> **Data entries**

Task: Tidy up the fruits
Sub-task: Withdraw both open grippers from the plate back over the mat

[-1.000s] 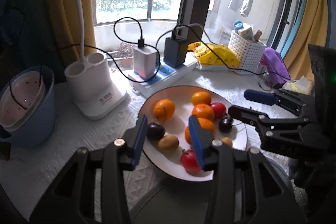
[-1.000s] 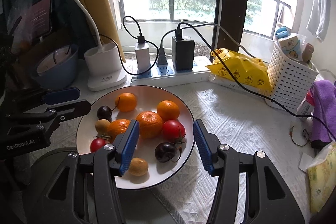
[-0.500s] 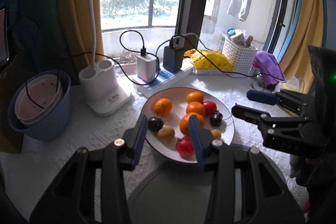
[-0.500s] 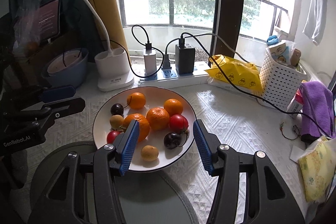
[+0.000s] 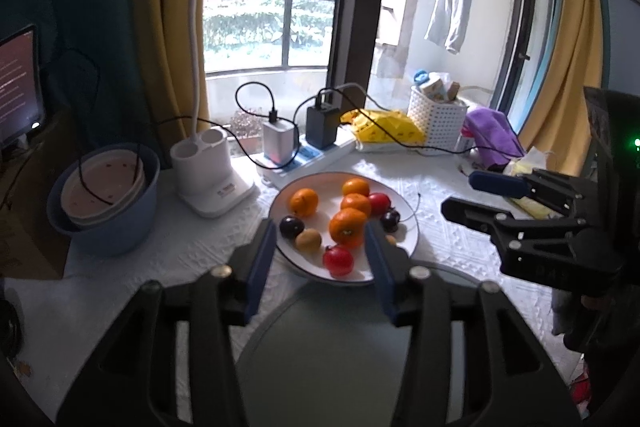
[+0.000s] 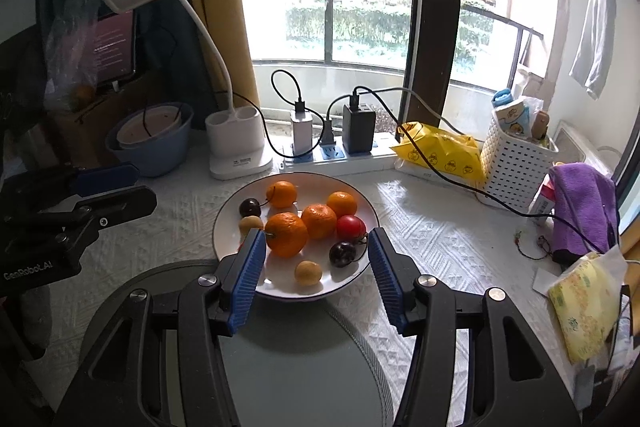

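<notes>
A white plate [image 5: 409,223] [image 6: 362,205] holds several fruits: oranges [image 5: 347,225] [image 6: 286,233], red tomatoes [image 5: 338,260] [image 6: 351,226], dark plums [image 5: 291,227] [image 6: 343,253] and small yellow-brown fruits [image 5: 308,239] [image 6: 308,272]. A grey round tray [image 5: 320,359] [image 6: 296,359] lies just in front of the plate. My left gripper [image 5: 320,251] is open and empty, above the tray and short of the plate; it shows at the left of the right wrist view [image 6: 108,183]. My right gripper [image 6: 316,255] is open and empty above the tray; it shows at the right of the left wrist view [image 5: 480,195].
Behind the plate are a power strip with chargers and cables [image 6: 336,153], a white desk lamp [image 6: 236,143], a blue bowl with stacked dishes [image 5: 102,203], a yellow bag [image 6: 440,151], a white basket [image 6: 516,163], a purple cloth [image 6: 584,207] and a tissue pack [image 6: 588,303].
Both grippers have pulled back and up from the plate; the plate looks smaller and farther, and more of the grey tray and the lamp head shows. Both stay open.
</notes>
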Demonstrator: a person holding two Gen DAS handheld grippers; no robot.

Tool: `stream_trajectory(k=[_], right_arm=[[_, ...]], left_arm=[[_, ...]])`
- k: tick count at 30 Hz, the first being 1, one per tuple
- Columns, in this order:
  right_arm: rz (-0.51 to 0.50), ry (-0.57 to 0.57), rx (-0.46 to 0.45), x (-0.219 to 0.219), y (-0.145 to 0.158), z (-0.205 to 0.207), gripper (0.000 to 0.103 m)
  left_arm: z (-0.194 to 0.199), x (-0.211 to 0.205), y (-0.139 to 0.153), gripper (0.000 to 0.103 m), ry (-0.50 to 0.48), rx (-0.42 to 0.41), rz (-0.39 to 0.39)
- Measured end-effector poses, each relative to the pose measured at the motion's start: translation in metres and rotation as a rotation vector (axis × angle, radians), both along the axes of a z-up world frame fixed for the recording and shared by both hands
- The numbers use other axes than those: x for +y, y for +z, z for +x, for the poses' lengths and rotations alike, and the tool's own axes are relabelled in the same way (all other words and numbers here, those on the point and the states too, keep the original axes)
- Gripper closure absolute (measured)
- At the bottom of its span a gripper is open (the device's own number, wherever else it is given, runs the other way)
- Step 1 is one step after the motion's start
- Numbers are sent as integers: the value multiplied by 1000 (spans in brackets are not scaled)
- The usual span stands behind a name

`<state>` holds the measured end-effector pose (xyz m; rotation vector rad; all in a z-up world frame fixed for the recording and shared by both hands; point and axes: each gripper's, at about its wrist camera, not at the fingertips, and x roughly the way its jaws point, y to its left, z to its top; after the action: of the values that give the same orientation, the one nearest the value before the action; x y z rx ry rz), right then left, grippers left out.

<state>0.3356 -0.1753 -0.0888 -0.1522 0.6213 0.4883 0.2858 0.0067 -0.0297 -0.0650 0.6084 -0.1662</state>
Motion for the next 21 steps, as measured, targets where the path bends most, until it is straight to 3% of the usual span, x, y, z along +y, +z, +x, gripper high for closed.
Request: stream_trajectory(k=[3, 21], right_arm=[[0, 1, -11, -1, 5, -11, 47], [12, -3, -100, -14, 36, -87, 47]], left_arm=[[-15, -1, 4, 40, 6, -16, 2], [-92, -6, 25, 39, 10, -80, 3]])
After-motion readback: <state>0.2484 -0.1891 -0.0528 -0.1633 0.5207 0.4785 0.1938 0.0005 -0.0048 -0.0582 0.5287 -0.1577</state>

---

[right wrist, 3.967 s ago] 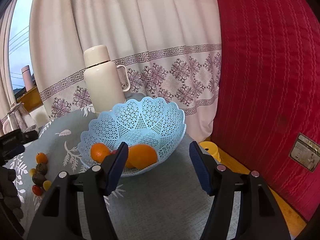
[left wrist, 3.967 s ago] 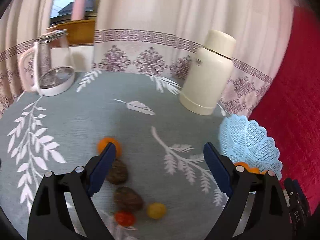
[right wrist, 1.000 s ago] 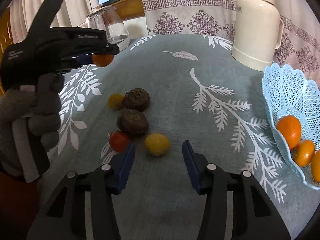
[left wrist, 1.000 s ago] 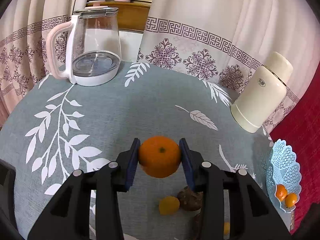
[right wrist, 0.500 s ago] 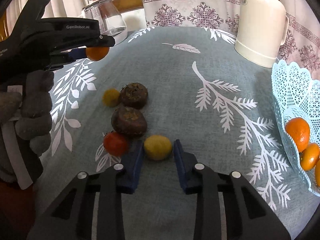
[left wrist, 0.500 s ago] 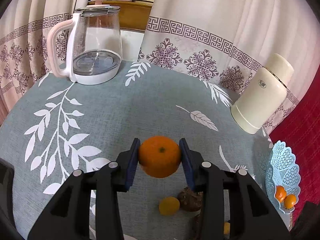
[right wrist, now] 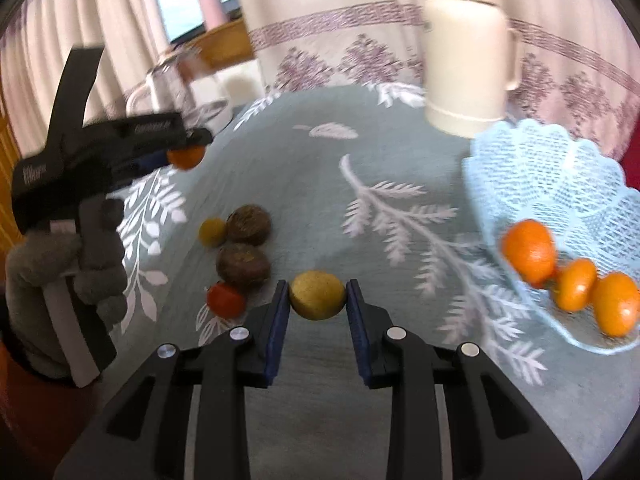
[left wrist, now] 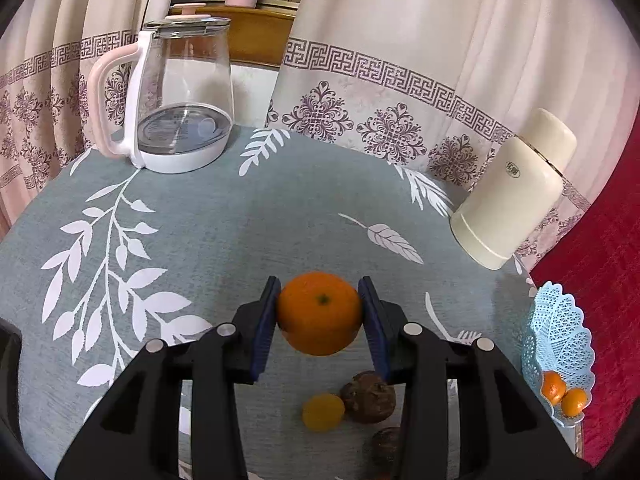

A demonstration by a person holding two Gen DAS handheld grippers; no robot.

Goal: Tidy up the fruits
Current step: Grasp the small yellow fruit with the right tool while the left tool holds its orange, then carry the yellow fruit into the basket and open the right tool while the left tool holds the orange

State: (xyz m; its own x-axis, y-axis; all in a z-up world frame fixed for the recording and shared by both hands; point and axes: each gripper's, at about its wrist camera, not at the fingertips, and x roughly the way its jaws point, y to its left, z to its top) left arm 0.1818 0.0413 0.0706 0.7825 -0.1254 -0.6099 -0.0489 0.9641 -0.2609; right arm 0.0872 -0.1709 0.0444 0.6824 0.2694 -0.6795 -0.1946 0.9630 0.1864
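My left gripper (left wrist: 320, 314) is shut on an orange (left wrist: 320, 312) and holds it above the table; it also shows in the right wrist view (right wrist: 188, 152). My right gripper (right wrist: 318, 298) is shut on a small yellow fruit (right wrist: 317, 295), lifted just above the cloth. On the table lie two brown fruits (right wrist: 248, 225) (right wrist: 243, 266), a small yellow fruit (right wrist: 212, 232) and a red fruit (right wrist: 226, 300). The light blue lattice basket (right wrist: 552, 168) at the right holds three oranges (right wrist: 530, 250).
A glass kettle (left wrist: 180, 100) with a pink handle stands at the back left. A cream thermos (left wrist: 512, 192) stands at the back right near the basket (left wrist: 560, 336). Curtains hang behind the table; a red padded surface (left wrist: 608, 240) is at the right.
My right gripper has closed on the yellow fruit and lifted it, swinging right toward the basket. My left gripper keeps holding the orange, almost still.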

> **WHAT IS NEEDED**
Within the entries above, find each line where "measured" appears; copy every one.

> **ANSWER BELOW**
- Measured end-effector poses, each relative to the pose measured at the motion's start: translation in metres and rotation as a rotation vector (axis × angle, radians), both along the axes of a z-up world frame fixed for the recording and shared by both hands
- Gripper closure absolute (measured)
`<state>` holds the measured end-effector pose (xyz m; rotation vector rad; all in a z-up world frame fixed for the recording and shared by both hands; point and axes: each gripper's, at about its wrist camera, not at the fingertips, and x roughly the way its jaws point, y to its left, z to its top; after the action: of the values that give the same orientation, the one nearest the value before the action; x y z rx ry rz), right then left, grippers left out.
Motion for the next 21 steps, as measured, targets where the path bends most, until it is straight to 3% of the usual span, x, y, z along +y, +z, +x, gripper high for closed.

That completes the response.